Customer traffic on the show floor was generally solid during the first two days of the expo. The big houses drew long lines for in-booth signings with authors like Snooki, who was on hand to promote her forthcoming Baby Bumps from Running Press (slated for a December release), while a crowd gathered at the Penguin booth for Sue Grafton’s W is for Wasted, due out in September. A number of independent presses expressed satisfaction with the show traffic, although some noted that the nature of the fair business has changed. Their emphasis now is on setting up “wall-to-wall meetings” with key accounts, rather than depending on booksellers to drop by, said Munro Magruder, sales and marketing manager at New World Library. John Whalen, founder of Cider Mill Press, did lots of selling at the show. “I’ve had more stores placing orders than in a number of years,” Whalen said, adding that he sensed “a renewed dynamism among independents.” Sellers Publishing’s Andy Sturtevant said business at the show was good, and much better than at the gift and stationery fair he attended a few weeks ago at the Javits, where traffic was very slow, especially on the last two days of the event.
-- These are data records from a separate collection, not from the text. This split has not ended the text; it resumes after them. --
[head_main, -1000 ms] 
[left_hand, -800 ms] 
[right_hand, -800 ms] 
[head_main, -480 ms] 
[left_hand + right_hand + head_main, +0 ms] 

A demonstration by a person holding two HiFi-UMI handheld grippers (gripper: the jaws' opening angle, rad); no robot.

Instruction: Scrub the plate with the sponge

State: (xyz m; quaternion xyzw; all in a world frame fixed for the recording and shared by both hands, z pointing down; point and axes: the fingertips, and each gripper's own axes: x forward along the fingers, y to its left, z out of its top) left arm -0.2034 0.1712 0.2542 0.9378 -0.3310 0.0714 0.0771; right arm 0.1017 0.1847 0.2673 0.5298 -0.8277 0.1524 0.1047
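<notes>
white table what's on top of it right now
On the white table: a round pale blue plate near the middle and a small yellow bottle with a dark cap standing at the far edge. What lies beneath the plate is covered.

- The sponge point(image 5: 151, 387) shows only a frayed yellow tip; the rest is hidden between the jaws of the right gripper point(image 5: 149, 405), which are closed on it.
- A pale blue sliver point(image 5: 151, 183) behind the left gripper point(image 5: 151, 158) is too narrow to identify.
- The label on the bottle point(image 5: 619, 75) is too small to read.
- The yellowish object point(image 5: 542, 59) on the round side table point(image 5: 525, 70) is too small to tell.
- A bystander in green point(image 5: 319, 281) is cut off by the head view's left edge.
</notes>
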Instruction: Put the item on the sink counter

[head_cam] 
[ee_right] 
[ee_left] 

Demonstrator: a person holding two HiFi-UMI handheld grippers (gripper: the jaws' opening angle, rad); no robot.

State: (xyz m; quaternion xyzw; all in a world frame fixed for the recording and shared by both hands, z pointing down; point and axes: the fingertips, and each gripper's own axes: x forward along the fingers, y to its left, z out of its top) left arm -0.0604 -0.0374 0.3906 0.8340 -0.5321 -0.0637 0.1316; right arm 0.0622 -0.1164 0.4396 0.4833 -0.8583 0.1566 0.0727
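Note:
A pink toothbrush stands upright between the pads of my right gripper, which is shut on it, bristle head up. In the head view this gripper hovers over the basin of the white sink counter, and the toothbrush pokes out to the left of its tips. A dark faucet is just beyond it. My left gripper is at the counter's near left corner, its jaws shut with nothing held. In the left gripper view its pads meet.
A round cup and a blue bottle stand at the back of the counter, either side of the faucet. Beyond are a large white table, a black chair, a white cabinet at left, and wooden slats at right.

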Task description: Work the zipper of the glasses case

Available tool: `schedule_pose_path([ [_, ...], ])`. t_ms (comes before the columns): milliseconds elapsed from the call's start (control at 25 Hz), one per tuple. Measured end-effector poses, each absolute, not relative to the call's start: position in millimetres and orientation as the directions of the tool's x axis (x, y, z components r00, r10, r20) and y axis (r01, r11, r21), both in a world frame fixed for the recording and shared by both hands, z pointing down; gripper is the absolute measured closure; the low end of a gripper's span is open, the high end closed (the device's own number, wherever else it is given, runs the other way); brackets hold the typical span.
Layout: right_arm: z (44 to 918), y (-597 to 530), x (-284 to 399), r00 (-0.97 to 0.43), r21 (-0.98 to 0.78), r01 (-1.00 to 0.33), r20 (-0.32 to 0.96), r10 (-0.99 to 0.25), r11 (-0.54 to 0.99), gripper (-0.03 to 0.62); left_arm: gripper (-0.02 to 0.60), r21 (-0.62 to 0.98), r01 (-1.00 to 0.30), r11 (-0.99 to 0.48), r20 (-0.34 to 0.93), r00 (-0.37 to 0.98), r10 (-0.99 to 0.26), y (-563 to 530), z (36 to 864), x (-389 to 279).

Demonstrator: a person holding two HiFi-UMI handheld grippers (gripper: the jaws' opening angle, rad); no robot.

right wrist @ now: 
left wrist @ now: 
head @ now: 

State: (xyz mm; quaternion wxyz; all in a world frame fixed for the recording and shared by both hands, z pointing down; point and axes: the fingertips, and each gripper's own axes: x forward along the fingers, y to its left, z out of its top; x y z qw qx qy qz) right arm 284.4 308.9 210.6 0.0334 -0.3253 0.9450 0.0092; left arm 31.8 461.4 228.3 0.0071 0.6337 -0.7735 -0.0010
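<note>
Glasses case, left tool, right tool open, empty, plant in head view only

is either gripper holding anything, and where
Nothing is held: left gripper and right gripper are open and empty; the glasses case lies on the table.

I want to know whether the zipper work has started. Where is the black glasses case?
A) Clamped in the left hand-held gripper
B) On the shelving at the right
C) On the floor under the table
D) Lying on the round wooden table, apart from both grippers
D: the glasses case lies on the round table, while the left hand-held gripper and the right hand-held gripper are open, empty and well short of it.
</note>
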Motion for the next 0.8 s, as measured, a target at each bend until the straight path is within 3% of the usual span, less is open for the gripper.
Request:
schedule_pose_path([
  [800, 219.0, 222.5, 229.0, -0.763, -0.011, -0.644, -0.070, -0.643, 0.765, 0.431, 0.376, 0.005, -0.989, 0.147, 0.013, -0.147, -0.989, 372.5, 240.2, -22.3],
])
Publishers were curious to see how things would unfold on the last day of BEA, following a decision to move the closing day to Saturday, in part to draw in more consumers. BEA general manager Steve Rosato was confident that at least 2,000 consumers would be at the Javits on Saturday. Indeed, early Saturday morning, there were long lines of people waiting to get in and the Neil Gaiman talk was mobbed. Publishers seemed to be split over the increased efforts to attract more consumers, although many had prepared special giveaways for the day. One publisher wondered whether attracting 2,000–3,000 consumers would really affect their BEA experience, while others said the effort was worthwhile if it helped keep the show viable.
There was widespread agreement that the industry still needs a place to gather once a year, but questions remain over what that gathering should look like. BEA executives “seem to be struggling to give the show definition,” one bookseller commented. Markus Dohle, CEO of Random House, is a firm believer in the need for BEA. As the industry continues to evolve, Dohle said, “I can’t imagine not having an annual event where all constituencies in the publishing and bookselling value chain can get together.” He added that he favors an event that is held in New York.
Next year’s BEA is set to run from May 29–31 in New York.